This blog post was originally published by the Global Campaign for Education’s United States chapter.
As many children return to school this month across the globe, it is an exciting time for parents and students alike. There is an assumption made by most, that school is a safe environment for children. A place where they can feel secure as they learn, surrounded by people they trust who have their best interests at heart. Unfortunately for some children this is something that cannot be taken for granted. On what should be a happy occasion, many kids are instead instead filled with anxiety, wondering if their school is really safe.
Children have the right to learn in a physically and emotionally safe environment that is conducive to learning. When we think about “safe environments,” there are several things we consider, but usually physical safety is at the top of our minds. Globally, children are exposed to several forms of violence in the classroom, on school grounds and on the way to or from school. They include corporal punishment, bullying, sexual gender-based violence, gangs and political unrest.

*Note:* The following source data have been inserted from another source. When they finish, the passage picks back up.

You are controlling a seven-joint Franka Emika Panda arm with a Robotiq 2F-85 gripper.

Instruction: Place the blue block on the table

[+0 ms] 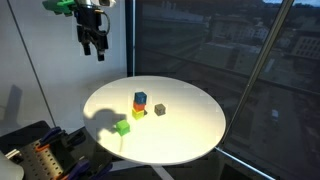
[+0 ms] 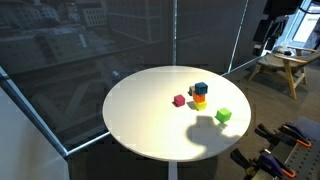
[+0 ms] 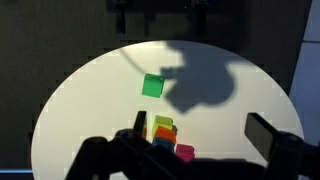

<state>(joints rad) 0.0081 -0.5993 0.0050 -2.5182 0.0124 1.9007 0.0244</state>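
Note:
The blue block (image 1: 140, 97) sits on top of a small stack, over an orange block (image 1: 139, 105) and a yellow one (image 1: 137, 113), near the middle of the round white table (image 1: 190, 135). The blue block also shows in an exterior view (image 2: 201, 88) and in the wrist view (image 3: 162, 142). My gripper (image 1: 97, 50) hangs high above the table's edge, far from the stack, open and empty. It also shows in an exterior view (image 2: 259, 45). In the wrist view its two fingers (image 3: 203, 135) stand wide apart.
A green block (image 1: 122, 127) lies alone toward the table's edge. A dark grey cube (image 1: 159, 109) and a red cube (image 2: 179, 100) sit close beside the stack. Dark windows surround the table. A wooden stool (image 2: 283, 65) stands beyond it.

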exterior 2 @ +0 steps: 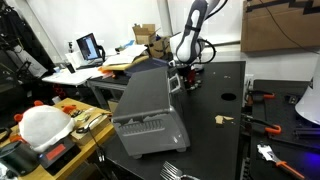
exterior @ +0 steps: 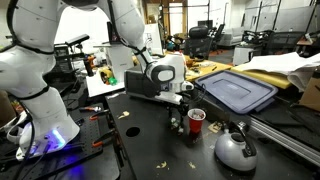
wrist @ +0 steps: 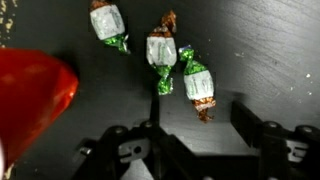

Abay, 14, (above -second from left), plays a mother in a drama acted out by the kids to raise understanding of how violence impacts children. She explains positive discipline during the drama rehearsal. “I’m happy because the drama we presented was wonderful. I can use it in my life and share what I have learnt with other people.”
Use of physical punishment is common in Timor-Leste’s classrooms- a 2014 government survey found 67% of children have received corporal punishment in schools. The Children Against Violence use drama, art and other visual arts to raise awareness of the governments ‘zero tolerance’ policy against corporal punishment and promote child rights.
These forms of violence, which can be physical or psychological, can prevent children from learning and staying in school. Evidence shows that corporal punishment by educators increases drop-out rates and perpetuates a cycle of violence. Bullying is linked to poor mental and physical health, school absenteeism, lower test scores and higher crime rates (bullies are four times more likely to engage in serious crime, according to a study in 28 countries published by the American Psychological Association in 2013). Sexual violence based on gender has a detrimental effect on girls’ attendance and completion of basic education, which contributes to the large gender gap in secondary school. Gang-related and political violence prevents children from even attending school, causing schools to close and teachers to resign.
ChildFund International and our partners in the ChildFund Alliance are committed to contributing to a world where every child is free from violence and exploitation. We support children in exercising their rights, working to create environments where they can not just participate as advocates against violence, but also be at the forefront of change.
In Timor-Leste ChildFund’s Children Against Violence programme has prioritized the push for a legal framework that prohibits violence against children in schools, as well as community-based awareness activities. Students have created Child Advocacy Groups, which have conducted research on violence against children; group members have used this research to advocate for a national policy forbidding corporal punishment in school. A cadre of young advocates has grown out of the groups, and they promote the protection of children’s rights, as well as the education of teachers and parents about positive discipline practices.
Students, parents and teachers need to work together to tackle all types of violence in schools, and one essential step is to provide support to children so they can raise their voices about this issue and make schools truly safe.